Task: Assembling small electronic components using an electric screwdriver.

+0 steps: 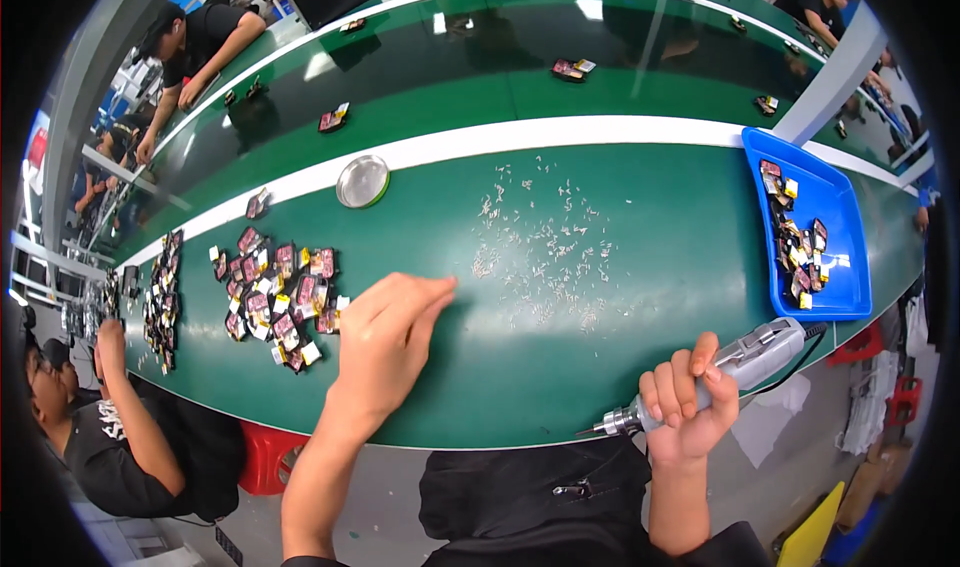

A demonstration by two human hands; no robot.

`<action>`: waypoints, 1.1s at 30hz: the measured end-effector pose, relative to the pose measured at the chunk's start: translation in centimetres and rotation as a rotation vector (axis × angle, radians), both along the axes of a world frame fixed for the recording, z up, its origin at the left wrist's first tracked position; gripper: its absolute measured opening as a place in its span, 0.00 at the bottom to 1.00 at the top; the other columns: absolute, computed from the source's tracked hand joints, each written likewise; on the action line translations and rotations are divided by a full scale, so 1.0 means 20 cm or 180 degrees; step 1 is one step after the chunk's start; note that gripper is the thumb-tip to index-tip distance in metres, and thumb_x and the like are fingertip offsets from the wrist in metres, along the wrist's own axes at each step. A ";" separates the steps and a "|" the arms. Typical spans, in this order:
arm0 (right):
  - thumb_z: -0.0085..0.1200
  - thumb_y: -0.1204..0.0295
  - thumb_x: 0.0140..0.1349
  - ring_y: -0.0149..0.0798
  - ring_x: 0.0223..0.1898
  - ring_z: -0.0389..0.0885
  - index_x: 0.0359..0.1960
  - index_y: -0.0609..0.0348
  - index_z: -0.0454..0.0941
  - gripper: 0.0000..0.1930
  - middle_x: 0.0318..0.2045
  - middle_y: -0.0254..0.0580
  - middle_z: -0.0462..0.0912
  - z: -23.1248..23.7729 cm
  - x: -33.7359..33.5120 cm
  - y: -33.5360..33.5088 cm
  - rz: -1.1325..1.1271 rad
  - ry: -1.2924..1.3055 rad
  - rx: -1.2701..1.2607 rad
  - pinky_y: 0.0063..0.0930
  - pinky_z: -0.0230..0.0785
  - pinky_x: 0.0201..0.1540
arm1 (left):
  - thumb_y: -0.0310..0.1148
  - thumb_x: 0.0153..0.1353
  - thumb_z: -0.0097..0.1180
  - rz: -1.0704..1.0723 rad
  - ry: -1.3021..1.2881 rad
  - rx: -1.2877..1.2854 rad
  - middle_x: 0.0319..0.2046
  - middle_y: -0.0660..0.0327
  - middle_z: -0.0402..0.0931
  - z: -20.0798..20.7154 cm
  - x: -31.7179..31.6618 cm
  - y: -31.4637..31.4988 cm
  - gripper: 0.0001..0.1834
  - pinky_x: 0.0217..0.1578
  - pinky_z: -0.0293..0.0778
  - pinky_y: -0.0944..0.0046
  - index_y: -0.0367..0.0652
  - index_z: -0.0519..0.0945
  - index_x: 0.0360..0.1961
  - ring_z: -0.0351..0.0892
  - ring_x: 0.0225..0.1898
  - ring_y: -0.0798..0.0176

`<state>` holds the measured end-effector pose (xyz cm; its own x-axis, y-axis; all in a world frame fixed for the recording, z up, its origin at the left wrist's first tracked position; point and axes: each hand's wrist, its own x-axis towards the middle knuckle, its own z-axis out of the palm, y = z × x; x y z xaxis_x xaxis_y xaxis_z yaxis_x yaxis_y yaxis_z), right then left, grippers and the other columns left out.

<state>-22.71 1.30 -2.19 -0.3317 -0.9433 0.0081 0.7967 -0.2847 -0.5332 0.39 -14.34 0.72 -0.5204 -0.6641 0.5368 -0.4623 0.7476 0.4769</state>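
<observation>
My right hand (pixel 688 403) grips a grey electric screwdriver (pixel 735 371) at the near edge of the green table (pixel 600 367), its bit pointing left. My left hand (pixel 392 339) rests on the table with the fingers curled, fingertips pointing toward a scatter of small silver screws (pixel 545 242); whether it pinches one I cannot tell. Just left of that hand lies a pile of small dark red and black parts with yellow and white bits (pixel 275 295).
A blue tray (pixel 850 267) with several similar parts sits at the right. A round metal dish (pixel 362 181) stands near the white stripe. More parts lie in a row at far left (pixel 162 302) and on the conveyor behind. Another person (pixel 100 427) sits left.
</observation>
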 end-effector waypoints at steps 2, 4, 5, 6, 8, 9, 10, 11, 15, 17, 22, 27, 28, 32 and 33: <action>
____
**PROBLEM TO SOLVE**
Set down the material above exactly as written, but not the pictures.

**YOUR RESPONSE**
Task: Assembling small electronic components using an electric screwdriver.

+0 steps: 

A demonstration by two human hands; no robot.

`<action>`: waypoints, 1.1s at 30hz: the measured end-effector pose, relative to the pose measured at the chunk's start: translation in centimetres and rotation as a rotation vector (axis × angle, radians), both along the axes of a world frame fixed for the recording, z up, its origin at the left wrist's first tracked position; gripper: its absolute measured opening as a place in its span, 0.00 at the bottom to 1.00 at the top; the other columns: absolute, computed from the source's tracked hand joints, each written likewise; on the action line translations and rotations are divided by a full scale, so 1.0 means 20 cm or 180 degrees; step 1 is one step after the chunk's start; note that gripper is the thumb-tip to index-tip distance in metres, and thumb_x and the like are fingertip offsets from the wrist in metres, along the wrist's own axes at each step. A ";" separates the steps and a "|" the arms. Typical spans, in this order:
arm0 (right):
  - thumb_z: -0.0085..0.1200
  - thumb_y: -0.1204..0.0295
  - thumb_x: 0.0140..0.1349
  - ring_y: -0.0149..0.0798
  - ring_x: 0.0223..0.1898
  - ring_z: -0.0389..0.0885
  - index_x: 0.0359..0.1960
  - index_y: -0.0609..0.0348
  - index_z: -0.0454..0.0941
  - gripper: 0.0000..0.1930
  - middle_x: 0.0318..0.2045
  - middle_y: -0.0254..0.0580
  - middle_z: -0.0462..0.0912
  - z: -23.1248..23.7729 cm
  - x: -33.7359..33.5120 cm
  - y: -33.5360..33.5088 cm
  - rz: -1.1325..1.1271 rad
  - ry: -1.2924..1.3055 rad
  - rx: -1.2701..1.2607 rad
  - pinky_y: 0.0063..0.0930
  - pinky_z: -0.0230..0.0785
  - pinky_x: 0.0201..0.1540
arm1 (left):
  - thumb_y: -0.0310..0.1148
  - thumb_x: 0.0153..0.1353
  - thumb_z: -0.0097..0.1180
  - rz: -1.0704..1.0723 rad
  - ry: -1.3021..1.2881 rad
  - rx: -1.2877..1.2854 rad
  - middle_x: 0.0319..0.2046
  - middle_y: -0.0660..0.0327
  - middle_z: -0.0402..0.0931
  - z: -20.0798..20.7154 cm
  - x: -31.7179..31.6618 cm
  - y: -31.4637..31.4988 cm
  - gripper: 0.0001..0.1834
  - pinky_x: 0.0217..0.1578
  - pinky_z: -0.0293..0.0778
  - pinky_y: -0.0944..0.0046
  - index_y: -0.0367..0.0652
  - index_z: -0.0519..0.0945
  - index_x: 0.0360..0.1961
  - ring_z: -0.0351..0.0892
  - ring_x: 0.0225..0.1898
  - ring_y: -0.0798..0.0176

`<state>` holds the measured end-effector pose (xyz cm; its own x-axis, y-axis; all in a world frame fixed for the recording, z up, its origin at the left wrist's first tracked position; point and axes: each hand's wrist, its own x-axis towards the middle knuckle, its own z-axis out of the palm, y = z × x; x y z xaxis_x xaxis_y xaxis_z yaxis_x yaxis_y yaxis_z), right then left, grippers and the other columns left out.

<state>-22.71 1.30 -2.19 -0.3317 -0.9433 0.0081 0.7967 -0.2847 -0.5332 0.39 -14.34 0.72 -0.5204 -0.6641 0.5368 -0.4623 0.7476 0.4769</state>
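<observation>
My right hand (pixel 688 403) grips a grey electric screwdriver (pixel 735 371) at the near edge of the green table (pixel 600 367), its bit pointing left. My left hand (pixel 392 339) rests on the table with the fingers curled, fingertips pointing toward a scatter of small silver screws (pixel 545 242); whether it pinches one I cannot tell. Just left of that hand lies a pile of small dark red and black parts with yellow and white bits (pixel 275 295).
A blue tray (pixel 850 267) with several similar parts sits at the right. A round metal dish (pixel 362 181) stands near the white stripe. More parts lie in a row at far left (pixel 162 302) and on the conveyor behind. Another person (pixel 100 427) sits left.
</observation>
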 end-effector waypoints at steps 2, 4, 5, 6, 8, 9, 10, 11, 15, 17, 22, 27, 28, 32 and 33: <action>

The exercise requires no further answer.